Start of RECORDED INFORMATION

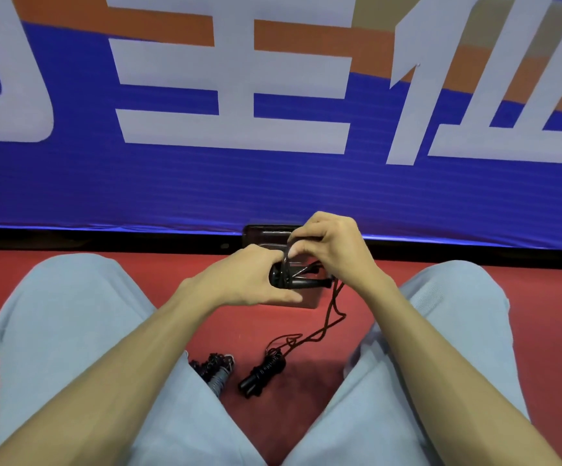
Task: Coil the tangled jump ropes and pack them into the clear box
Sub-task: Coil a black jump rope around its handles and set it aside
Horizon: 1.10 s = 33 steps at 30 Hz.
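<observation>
Sitting on a matte red floor (273, 326) with legs (71, 314) in soft pale-blue cloth spread to either side, a person is working both hands just above a small box (306, 302). The box is of clear, smoky plastic with rounded corners, and it is standing on the floor against the foot of a blue banner (205, 190) bearing large white characters and orange bands. The left hand (249, 277) is curling its fingers and thumb round one end of a pair of smooth black cylindrical handles (303, 283), which are lying side by side and level over the box. The right hand (333, 247) is hovering just above them with its fingers bent, thumb and forefinger pinching a tight loop of the thin, dark, twisted cord (331, 314) that is arching up over the handles. From under the right wrist the loose cord is hanging past the box's right side and trailing in lazy bends across the floor toward the person, ending in a small tangle. Whether that tangle is touching the second rope (263, 373) I cannot tell; this rope is lying between the legs, its black handles bound together by tight turns of cord. Just to its left a third bundle (217, 368), beaded dark and ribbed grey, is resting against the left leg, partly hidden by it.
</observation>
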Tool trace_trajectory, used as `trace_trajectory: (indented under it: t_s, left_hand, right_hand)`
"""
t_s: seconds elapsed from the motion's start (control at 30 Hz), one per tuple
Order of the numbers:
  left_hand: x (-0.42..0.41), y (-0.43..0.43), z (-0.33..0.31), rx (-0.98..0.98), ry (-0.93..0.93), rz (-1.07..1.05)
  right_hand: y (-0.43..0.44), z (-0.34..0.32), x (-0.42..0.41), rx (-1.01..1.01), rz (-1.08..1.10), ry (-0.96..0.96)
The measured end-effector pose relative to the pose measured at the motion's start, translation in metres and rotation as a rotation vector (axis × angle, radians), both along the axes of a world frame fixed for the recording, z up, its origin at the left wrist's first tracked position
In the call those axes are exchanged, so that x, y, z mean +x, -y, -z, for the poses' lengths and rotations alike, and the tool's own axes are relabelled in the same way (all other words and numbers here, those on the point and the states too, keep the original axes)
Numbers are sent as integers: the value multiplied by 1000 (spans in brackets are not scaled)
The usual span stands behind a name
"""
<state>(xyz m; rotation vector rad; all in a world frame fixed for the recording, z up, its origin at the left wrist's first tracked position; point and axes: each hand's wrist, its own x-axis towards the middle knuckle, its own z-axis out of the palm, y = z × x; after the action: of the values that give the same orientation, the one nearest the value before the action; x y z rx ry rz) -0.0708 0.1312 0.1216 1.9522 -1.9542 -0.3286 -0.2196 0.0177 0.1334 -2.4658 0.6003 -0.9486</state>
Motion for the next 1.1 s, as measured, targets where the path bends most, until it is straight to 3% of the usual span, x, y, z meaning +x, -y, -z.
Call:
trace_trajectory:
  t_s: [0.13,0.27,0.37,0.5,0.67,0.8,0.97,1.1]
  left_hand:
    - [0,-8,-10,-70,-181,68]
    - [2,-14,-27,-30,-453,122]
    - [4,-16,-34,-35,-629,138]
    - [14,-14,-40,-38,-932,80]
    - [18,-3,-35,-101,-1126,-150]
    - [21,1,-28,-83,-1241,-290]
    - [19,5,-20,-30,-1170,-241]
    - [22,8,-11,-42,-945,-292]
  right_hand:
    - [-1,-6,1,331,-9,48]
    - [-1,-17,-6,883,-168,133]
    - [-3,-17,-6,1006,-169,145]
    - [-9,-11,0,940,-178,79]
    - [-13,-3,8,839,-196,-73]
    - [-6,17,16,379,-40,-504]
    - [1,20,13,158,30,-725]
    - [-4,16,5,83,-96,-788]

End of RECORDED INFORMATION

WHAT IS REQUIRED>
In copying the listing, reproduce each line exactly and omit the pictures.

SOLUTION TO THIS PROBLEM>
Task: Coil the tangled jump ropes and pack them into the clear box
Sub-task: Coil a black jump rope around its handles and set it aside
Horizon: 1.10 s = 33 steps at 30 Hz.
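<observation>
Sitting on a matte red floor (273, 326) with legs (71, 314) in soft pale-blue cloth spread to either side, a person is working both hands just above a small box (306, 302). The box is of clear, smoky plastic with rounded corners, and it is standing on the floor against the foot of a blue banner (205, 190) bearing large white characters and orange bands. The left hand (249, 277) is curling its fingers and thumb round one end of a pair of smooth black cylindrical handles (303, 283), which are lying side by side and level over the box. The right hand (333, 247) is hovering just above them with its fingers bent, thumb and forefinger pinching a tight loop of the thin, dark, twisted cord (331, 314) that is arching up over the handles. From under the right wrist the loose cord is hanging past the box's right side and trailing in lazy bends across the floor toward the person, ending in a small tangle. Whether that tangle is touching the second rope (263, 373) I cannot tell; this rope is lying between the legs, its black handles bound together by tight turns of cord. Just to its left a third bundle (217, 368), beaded dark and ribbed grey, is resting against the left leg, partly hidden by it.
</observation>
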Tool trace_trajectory, used as `trace_trajectory: (indented under it: t_s, left_hand, right_hand)`
"""
t_s: seconds elapsed from the motion's start (control at 30 Hz), one per tuple
Order of the numbers:
  left_hand: x (-0.42..0.41), y (-0.43..0.43), z (-0.33..0.31), rx (-0.98..0.98), ry (-0.93..0.93), rz (-1.07..1.05)
  right_hand: y (-0.43..0.44), z (-0.34..0.32), x (-0.42..0.41), rx (-1.01..1.01), rz (-1.08..1.10), ry (-0.96..0.96)
The measured end-effector pose relative to the pose measured at the motion's start, translation in metres and rotation as a rotation vector (axis × angle, radians), both along the axes of a world frame fixed for the recording, z up, its origin at the left wrist's first tracked position
In the call those axes are exchanged, so that x, y, z mean +x, -y, -z, for the poses' lengths and rotations alike, and the tool's own axes are relabelled in the same way (all other words and numbers here, those on the point and the states too, keep the original axes)
Numbers are sent as integers: the value multiplied by 1000 (spans in brackets are not scaled)
The usual span stands behind a name
"""
<state>(xyz m; rotation vector rad; all in a world frame fixed for the recording, z up, its origin at the left wrist's first tracked position; point and axes: each hand's wrist, its own x-axis towards the middle knuckle, its own z-axis out of the palm, y = z × x; after the action: of the values that give the same orientation, the one nearest the value before the action; x y z rx ry rz) -0.0708 0.1312 0.1216 1.9522 -1.9542 -0.3286 -0.2196 0.0177 0.1334 -2.4658 0.6003 -0.9486</state>
Motion for the next 1.1 s, as measured, targets where the path bends most, until it is straight to 3% of the usual span, x, y, z meaning +x, -y, -z.
Call:
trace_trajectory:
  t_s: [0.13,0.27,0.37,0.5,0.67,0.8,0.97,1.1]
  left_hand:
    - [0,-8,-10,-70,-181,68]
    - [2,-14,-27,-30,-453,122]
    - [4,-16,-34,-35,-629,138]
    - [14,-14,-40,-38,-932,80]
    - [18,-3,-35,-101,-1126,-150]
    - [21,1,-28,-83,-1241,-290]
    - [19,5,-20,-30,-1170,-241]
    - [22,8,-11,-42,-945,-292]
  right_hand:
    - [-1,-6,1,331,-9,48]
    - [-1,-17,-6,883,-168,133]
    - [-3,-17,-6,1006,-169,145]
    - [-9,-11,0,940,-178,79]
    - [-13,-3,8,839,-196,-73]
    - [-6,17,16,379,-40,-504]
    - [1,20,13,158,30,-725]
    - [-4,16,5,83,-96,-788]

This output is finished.